Literature DB >> 18756004

ACTN3 genotype is associated with muscle phenotypes in women across the adult age span.

Sean Walsh1, Dongmei Liu, E Jeffrey Metter, Luigi Ferrucci, Stephen M Roth.   

Abstract

The R577X polymorphism in the alpha-actinin-3 encoding gene (ACTN3) has been associated with elite athletic performance, and recently with differences in isometric and dynamic muscle strength and power in the general population. In this study we sought to determine the association of ACTN3 R577X genotype with muscle strength and mass phenotypes in men and women across the adult age span. Eight hundred forty-eight (n = 848) adult volunteers (454 men and 394 women) aged 22-90 yr were genotyped for ACTN3 R577X. Knee extensor (KE) shortening and lengthening peak torque values were determined using isokinetic dynamometry and fat-free mass (FFM) by dual-energy X-ray absorptiometry.

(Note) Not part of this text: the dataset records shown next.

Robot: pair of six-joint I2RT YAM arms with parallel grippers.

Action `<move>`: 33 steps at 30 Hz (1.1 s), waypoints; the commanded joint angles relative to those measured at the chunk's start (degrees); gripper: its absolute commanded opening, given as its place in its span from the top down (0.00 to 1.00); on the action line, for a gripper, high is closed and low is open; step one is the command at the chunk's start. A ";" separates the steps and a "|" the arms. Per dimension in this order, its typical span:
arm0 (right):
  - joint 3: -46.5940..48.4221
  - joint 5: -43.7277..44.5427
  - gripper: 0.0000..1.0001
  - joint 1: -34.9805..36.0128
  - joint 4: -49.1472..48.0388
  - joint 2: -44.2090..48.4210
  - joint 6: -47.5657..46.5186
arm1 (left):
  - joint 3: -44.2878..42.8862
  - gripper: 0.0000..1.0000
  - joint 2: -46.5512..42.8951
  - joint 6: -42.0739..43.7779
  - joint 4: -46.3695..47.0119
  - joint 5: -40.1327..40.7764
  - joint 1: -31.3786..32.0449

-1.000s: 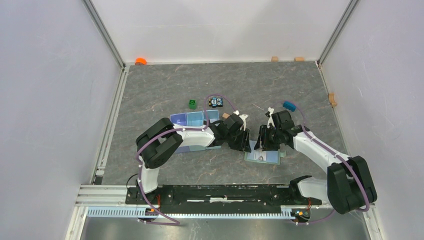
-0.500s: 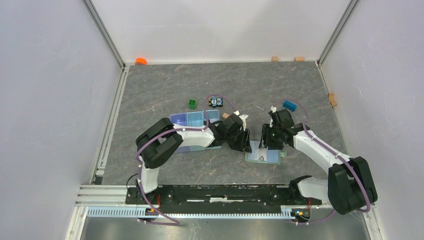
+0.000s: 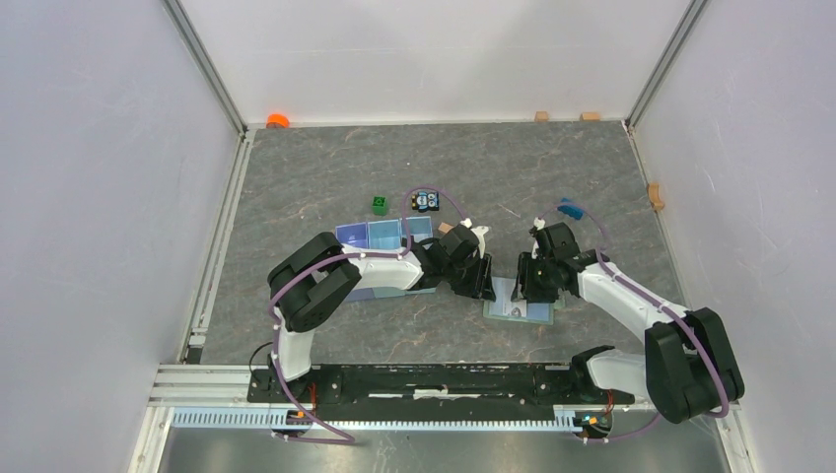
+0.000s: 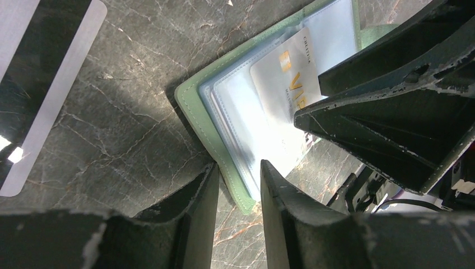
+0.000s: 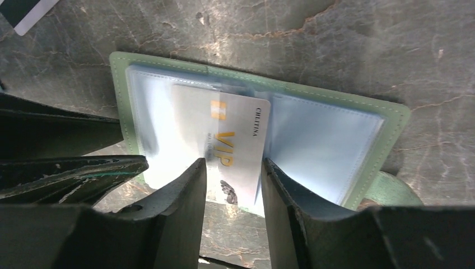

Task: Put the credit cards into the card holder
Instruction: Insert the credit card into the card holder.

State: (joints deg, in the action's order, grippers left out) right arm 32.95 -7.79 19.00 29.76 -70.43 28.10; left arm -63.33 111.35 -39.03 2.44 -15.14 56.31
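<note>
The sage-green card holder [image 3: 521,309] lies open on the table between my two grippers, its pale blue slotted inside up. A whitish card with gold "VIP" print [image 5: 232,131] sits partly in a middle slot, its near end sticking out. My right gripper [image 5: 233,165] is narrowly open, its fingers straddling that near end. My left gripper [image 4: 240,168] is narrowly open over the holder's left corner [image 4: 224,168]; it shows in the top view [image 3: 483,286] opposite the right gripper [image 3: 534,288]. A second card with a dark stripe [image 4: 45,73] lies flat on the table left of the holder.
A light blue three-compartment tray [image 3: 384,235] stands behind the left arm. A green cube [image 3: 380,204], a small toy car [image 3: 425,201] and a blue object [image 3: 570,208] lie further back. An orange piece [image 3: 278,120] and wooden blocks [image 3: 541,116] sit by the walls.
The right gripper has shifted a little toward the near side and right over the card holder. The left arm has not moved.
</note>
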 commanded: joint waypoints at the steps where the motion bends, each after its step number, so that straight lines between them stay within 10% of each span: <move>1: -1.04 -3.65 0.55 0.22 -3.95 0.67 1.84 | 1.28 0.60 0.97 -0.85 -2.70 0.03 0.02; 33: 8.00 2.92 0.51 1.20 2.17 4.60 0.08 | -4.08 0.50 -8.83 6.41 -10.30 1.73 -1.58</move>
State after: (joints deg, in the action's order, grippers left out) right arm 38.02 -7.57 21.32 29.56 -68.51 29.89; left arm -64.07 108.27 -36.95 -4.10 -15.05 55.66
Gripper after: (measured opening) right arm 0.473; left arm 0.473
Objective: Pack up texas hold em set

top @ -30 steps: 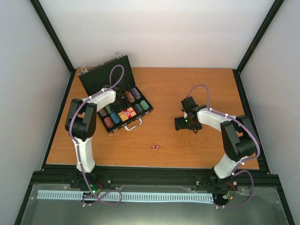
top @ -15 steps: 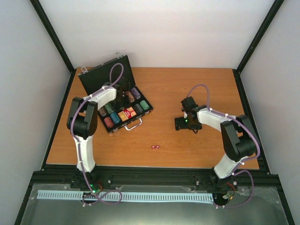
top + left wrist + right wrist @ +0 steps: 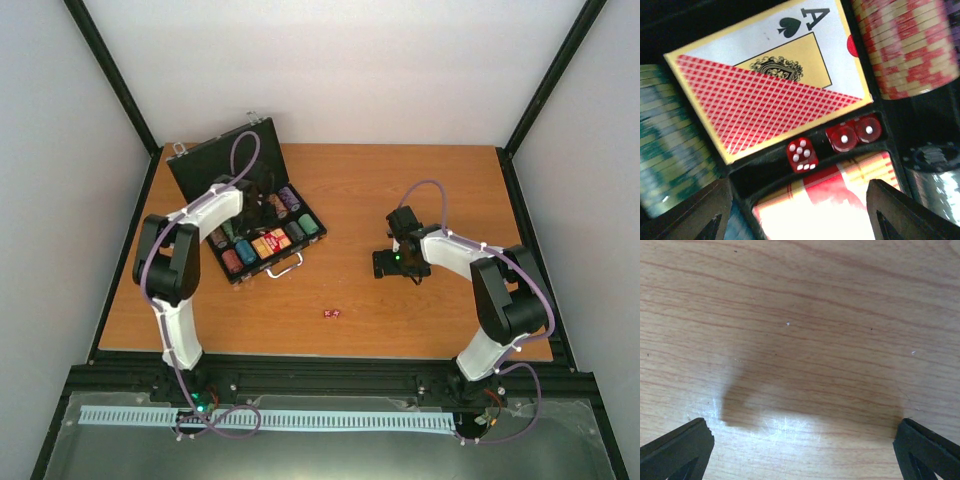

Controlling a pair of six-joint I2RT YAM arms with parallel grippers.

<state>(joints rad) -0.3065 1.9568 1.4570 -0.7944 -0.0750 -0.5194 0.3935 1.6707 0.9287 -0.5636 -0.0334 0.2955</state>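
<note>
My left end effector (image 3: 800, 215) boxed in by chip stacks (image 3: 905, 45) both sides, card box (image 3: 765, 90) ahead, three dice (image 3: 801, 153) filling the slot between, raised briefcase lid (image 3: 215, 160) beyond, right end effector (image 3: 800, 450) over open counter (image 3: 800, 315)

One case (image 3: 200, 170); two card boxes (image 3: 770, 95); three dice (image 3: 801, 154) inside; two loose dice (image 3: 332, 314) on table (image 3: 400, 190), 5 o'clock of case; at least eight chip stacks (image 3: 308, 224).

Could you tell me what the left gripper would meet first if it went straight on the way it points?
Probably the red dice lying between the two card boxes, or the nearer card box; depth is unclear.
</note>
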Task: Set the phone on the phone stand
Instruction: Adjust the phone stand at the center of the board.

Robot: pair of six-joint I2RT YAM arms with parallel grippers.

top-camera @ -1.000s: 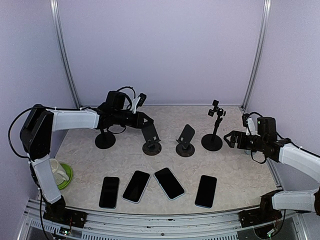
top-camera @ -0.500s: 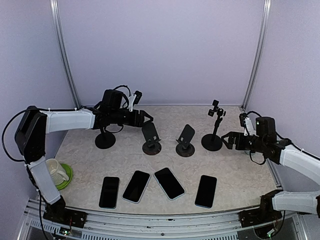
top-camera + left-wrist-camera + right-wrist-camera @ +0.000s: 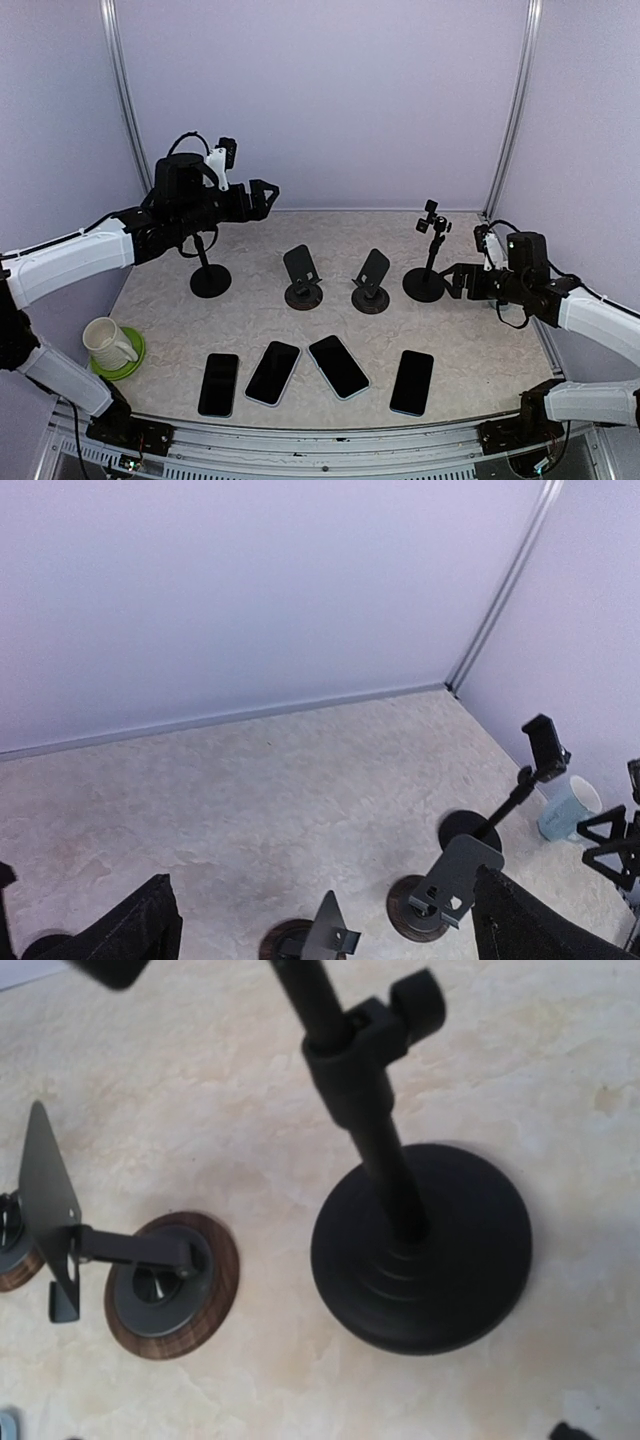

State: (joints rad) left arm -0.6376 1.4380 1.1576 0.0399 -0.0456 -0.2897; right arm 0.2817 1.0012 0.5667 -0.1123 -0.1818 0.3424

Women deficient in alpha-actinin-3 (X/X; n = 53) displayed lower KE shortening peak torque (30 degrees /s: 89.5 +/- 3.5 vs. 99.3 +/- 1.4 N.m, P = 0.011; 180 degrees /s: 60.3 +/- 2.6 vs. 67.0 +/- 1.0 N.m, P = 0.019) and KE lengthening peak torque (30 degrees /s: 122.8 +/- 5.7 vs. 137.0 +/- 2.2 N.m, P = 0.022; 180 degrees /s: 121.8 +/- 5.8 vs. 138.5 +/- 2.2 N.m, P = 0.008) compared with R/X + R/R women (n = 341). Women X/X homozygotes also displayed lower levels of both total body FFM (38.9 +/- 0.5 vs. 40.1 +/- 0.2 kg, P = 0.040) and lower limb FFM (11.9 +/- 0.2 vs. 12.5 +/- 0.1 kg, P = 0.044) compared with R/X + R/R women. No genotype-related differences were observed in men. In conclusion, our results indicate that the absence of alpha-actinin-3 protein (i.e., ACTN3 X/X genotype) influences KE peak torque and FFM in women but not men.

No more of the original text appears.